The island nation has agreed to reduce its budget deficit to 5.4 percent of the gross domestic product (GDP) this year and 4.7 percent of GDP next year, as per the conditions laid out under a $1.5 billion International Monetary Fund (IMF) loan.
"We will cut the expenditure through reducing the government expenditure and better financial management," Deputy Finance Minister Lakshman Yapa Abeywardena told reporters in Colombo.
A document by the finance ministry showed the government has planned to cut defence budget by 8.5 percent, higher education and highways by a fifth, and health by 9.5 percent.
The document did not give specific details on how the government plans to cut recurrent and capital expenditure on each ministry.
This year’s total expenditure is estimated at 3.7 trillion rupees.

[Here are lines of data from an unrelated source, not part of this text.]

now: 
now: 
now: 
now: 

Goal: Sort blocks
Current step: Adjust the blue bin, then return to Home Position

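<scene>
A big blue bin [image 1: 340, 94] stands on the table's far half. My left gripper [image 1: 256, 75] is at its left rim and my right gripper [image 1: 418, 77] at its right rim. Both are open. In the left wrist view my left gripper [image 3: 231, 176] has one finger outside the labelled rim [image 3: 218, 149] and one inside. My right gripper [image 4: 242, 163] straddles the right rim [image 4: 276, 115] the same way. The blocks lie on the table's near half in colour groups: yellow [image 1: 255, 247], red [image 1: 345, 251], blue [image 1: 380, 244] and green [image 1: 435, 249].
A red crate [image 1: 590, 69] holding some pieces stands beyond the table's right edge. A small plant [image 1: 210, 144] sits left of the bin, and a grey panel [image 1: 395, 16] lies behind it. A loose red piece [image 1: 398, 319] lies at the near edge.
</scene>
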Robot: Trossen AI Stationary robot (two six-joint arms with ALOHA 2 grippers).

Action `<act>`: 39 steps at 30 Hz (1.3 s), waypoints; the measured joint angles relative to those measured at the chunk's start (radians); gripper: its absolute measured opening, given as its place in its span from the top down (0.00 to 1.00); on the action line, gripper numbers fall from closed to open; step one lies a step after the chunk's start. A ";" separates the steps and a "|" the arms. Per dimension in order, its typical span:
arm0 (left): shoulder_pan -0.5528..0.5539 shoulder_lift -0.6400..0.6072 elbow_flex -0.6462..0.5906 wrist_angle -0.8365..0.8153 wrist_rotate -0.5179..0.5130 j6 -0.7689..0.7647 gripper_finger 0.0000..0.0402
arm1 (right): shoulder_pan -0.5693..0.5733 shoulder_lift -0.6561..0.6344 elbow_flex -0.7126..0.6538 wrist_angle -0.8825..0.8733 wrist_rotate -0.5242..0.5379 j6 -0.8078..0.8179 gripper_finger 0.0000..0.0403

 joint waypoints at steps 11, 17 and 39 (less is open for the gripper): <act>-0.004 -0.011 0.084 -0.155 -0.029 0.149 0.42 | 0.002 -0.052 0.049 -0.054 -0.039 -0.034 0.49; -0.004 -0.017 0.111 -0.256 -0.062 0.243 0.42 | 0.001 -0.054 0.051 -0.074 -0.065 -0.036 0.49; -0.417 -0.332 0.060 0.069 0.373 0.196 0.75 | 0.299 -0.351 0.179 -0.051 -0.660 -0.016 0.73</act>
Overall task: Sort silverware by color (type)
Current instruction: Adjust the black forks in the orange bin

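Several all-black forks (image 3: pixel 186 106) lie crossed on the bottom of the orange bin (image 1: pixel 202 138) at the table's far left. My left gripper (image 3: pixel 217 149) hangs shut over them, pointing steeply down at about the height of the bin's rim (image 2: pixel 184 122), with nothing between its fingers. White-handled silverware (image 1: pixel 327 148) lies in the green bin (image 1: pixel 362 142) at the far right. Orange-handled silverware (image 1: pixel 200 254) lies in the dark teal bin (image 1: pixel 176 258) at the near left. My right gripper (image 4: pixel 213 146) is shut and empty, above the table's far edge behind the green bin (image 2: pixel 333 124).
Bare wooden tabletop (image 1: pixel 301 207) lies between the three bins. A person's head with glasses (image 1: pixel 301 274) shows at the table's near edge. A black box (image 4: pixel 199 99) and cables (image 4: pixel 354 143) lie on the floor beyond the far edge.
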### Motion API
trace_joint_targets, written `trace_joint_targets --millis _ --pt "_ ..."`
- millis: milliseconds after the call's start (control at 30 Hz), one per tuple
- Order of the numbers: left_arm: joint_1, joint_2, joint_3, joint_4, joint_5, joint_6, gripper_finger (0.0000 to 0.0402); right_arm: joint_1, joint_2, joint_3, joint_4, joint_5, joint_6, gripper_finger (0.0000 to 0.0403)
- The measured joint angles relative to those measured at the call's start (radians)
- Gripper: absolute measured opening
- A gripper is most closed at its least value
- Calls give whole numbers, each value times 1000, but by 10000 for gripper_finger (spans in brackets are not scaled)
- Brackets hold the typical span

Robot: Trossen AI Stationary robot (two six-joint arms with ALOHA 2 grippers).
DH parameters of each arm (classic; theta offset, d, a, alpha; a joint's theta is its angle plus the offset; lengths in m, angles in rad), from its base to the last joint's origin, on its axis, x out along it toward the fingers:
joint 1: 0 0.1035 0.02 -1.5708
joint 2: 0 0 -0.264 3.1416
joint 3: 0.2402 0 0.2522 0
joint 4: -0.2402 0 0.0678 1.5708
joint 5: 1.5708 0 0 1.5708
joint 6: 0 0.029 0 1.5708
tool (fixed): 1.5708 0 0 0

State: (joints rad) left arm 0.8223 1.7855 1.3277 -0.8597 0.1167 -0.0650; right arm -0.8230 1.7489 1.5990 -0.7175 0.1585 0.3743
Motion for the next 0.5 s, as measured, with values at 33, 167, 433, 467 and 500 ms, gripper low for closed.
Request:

A delay in value-added-tax (VAT) hike is likely to put pressure on the government’s ambitious goal of achieving the 5.4 percent of the GDP budget deficit target this year.
The plan to increase the VAT to 15 percent from 11 percent was suspended in July after two Supreme Court rulings. However, the finance ministry on Tuesday said the amended bill will be debated in the parliament on Wednesday before a voting.